映画ライターの2026年“推し韓国アクター”は誰?イ・ビョンホン、ホン・ギョン、パク・ジヒョン、アン・ヒョソプらに注目
何を考えているかわからない、その目がいい。ク・ギョファンというスパイス
韓国では、「この人はかましているな!」と思わせる俳優が、毎年のように出てくる。少し前であれば、ピョン・ヨハンや、リュ・ジュンヨルが出ていると、なにか作品がピリっとした緊張感があった。そうした感覚をいま出しているのが、ク・ギョファンではないだろうか。芸歴は長いが、私が意識したのは、『新感染半島 ファイナル・ステージ』(20)や「D.P. -脱走兵追跡官-」であった。それらの作品でもありきたりな役をただ演じているのではなく、やっぱり作品におけるスパイス的な役割を担っていた。どこか、何を考えているのかわからない目がいいのかもしれない。2025年は『脱走』の公開に合わせて来日し、イ・ジェフンとツーショットでのインタビューの機会もあった。映画好きで、相米信二を敬愛していると語っていた。彼自身も映画監督もやっていて意欲的である。韓国のインディペンデントな映画に注目が集まるいま、彼のような存在が、韓国映画界の明日を背負っているのではないだろうか。個性的な映画ばかり出演しているのイメージだが、ムン・ガヨンと出演した最新作『Once We Were Us(原題:만약에 우리)』は共感型のロマンス作品だという。こうした役の雰囲気もよさそうなのである。
(映画ライター・西森路代)
際立つ人気と確かな演技。
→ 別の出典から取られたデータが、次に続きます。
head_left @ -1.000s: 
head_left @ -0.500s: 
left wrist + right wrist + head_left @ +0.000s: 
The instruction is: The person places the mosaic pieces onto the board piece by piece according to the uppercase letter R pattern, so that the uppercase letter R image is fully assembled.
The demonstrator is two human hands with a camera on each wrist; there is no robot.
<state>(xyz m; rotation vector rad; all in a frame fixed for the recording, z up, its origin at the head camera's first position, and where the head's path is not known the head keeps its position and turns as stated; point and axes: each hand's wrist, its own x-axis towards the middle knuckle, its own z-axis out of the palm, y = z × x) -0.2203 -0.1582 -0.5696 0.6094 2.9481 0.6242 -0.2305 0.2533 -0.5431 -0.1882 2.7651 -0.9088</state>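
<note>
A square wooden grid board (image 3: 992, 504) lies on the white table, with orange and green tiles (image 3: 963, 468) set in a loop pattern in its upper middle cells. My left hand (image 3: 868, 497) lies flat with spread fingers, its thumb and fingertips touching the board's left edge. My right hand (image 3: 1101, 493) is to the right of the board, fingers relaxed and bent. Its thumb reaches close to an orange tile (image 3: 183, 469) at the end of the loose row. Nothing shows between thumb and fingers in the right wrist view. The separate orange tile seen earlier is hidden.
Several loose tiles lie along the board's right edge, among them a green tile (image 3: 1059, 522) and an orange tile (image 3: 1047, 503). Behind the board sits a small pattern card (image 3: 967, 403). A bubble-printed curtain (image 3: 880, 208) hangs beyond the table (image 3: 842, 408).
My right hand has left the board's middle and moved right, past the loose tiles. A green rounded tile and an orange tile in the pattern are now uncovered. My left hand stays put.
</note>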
次を見たい俳優、パク・ボゴム
2025年最も涙を搾られたドラマ「おつかれさま」で、愚直なまでにひたすらエスン(IU)を愛し守り抜いたグァンシク役は、パク・ボゴムにしか演じられない難しい役だったと思う。人気・表現力ともに若手俳優のなかで頭ひとつ抜けているパク・ボゴムには、ポン・ジュノやパク・チャヌク監督のような名監督と組み、映画での“人生キャラクター”を得て欲しい。『母なる証明(09)のウォンビンや、「シンパサイザー」のホア・スアンデのように。「応答せよ1988」10周年記念バラエティ用の特別OSTを歌ってくれたのも、ドラマの後追いファンには嬉しい限りでした。
(映画ジャーナリスト・平井伊都子)
グローバルスターへのカウントダウン!世界を相手に存在感を示したアン・ヒョソプ
『KPOPガールズ! デーモン・ハンターズ』でハントリックスと対峙するサジャ・ボーイズのリーダー、ジヌは北米小学生男子たちにも大人気で、ハロウィンではみんなジヌになりたがっていた。イケメンだけどとぼけていて、数奇な運命をあまんじて受け入れるのではなく、間違いを認め正そうとするジヌは、2025年ぽいヴィランだった。ジヌの声を務めたアン・ヒョソプは、英語での演技も完全にこなせることを証明。韓ドラではラブコメの印象が強いけれど、イ・ビョンホンやユ・テオのようにこれぞという代表作に巡り会えたら英語圏でもブレイクしそう。
(映画ジャーナリスト・平井伊都子)
ジャンルを越えた多作モード突入!2026年は、“キム・ソンホの年”になりそう
俳優キム・ソンホが、2026年に向けて本格的な“多作モード”に入り、その存在感をさらに広げようとしている。2025年はNetflixオリジナルシリーズ「おつかれさま」1作のみと、比較的落ち着いた活動が続いたが、新年はロマンティック・コメディからファンタジー時代劇、さらには舞台まで、ジャンルを横断する幅広い活躍が予告されている。まず上半期には、Netflixオリジナルシリーズ「この恋、通訳できますか?」が配信予定。グローバルスターの専属通訳を務める多言語通訳者役を演じ、コ・ユンジョンとロマンティック・コメディで共演する。明るく軽快な物語の中で、キム・ソンホならではの生活感あふれる演技が、あらためて注目を集めそうだ。下半期には、ディズニープラスのオリジナルシリーズ「現惑」に出演。1930年代の京城を舞台にしたファンタジー時代劇で、画家ユン・イホ役を演じ、謎めいた女性ソン・ジョンファとの物語を紡ぐ。スジとの再共演も期待を集めている。さらにドラマにとどまらず、舞台にも挑戦する。2月から演劇「秘密通路」で大学路の舞台に立ち、2人芝居という形式の中で一人多役を演じるなど、新たな領域にも踏み込む予定だ。加えて、ウェブ小説原作ドラマ「議員さまのご加護」への出演も控えており、ジャンル作品での存在感も見せてくれそうだ。キム・ソンホにとって2026年は、俳優としてのキャリアに新たな転機をもたらす1年となるに間違いない。